DATASET EXTRACT –
• • • •
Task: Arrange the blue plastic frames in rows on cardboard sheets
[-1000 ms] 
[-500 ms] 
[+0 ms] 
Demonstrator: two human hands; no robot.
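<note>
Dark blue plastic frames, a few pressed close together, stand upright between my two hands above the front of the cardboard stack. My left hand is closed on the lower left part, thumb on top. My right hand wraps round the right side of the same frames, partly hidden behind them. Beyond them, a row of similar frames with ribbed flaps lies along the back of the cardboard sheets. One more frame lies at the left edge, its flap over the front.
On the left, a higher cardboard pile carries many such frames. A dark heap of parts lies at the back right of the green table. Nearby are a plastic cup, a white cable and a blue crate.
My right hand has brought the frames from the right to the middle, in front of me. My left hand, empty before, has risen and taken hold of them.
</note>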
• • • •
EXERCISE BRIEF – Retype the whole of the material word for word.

RESPONSE –
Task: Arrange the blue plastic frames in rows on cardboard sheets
[-1000 ms] 
[-500 ms] 
[+0 ms] 
Demonstrator: two human hands; no robot.
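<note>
Dark blue plastic frames, a few pressed close together, stand upright between my two hands above the front of the cardboard stack. My left hand is closed on the lower left part, thumb on top. My right hand wraps round the right side of the same frames, partly hidden behind them. Beyond them, a row of similar frames with ribbed flaps lies along the back of the cardboard sheets. One more frame lies at the left edge, its flap over the front.
On the left, a higher cardboard pile carries many such frames. A dark heap of parts lies at the back right of the green table. Nearby are a plastic cup, a white cable and a blue crate.
My right hand has brought the frames from the right to the middle, in front of me. My left hand, empty before, has risen and taken hold of them.
</note>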

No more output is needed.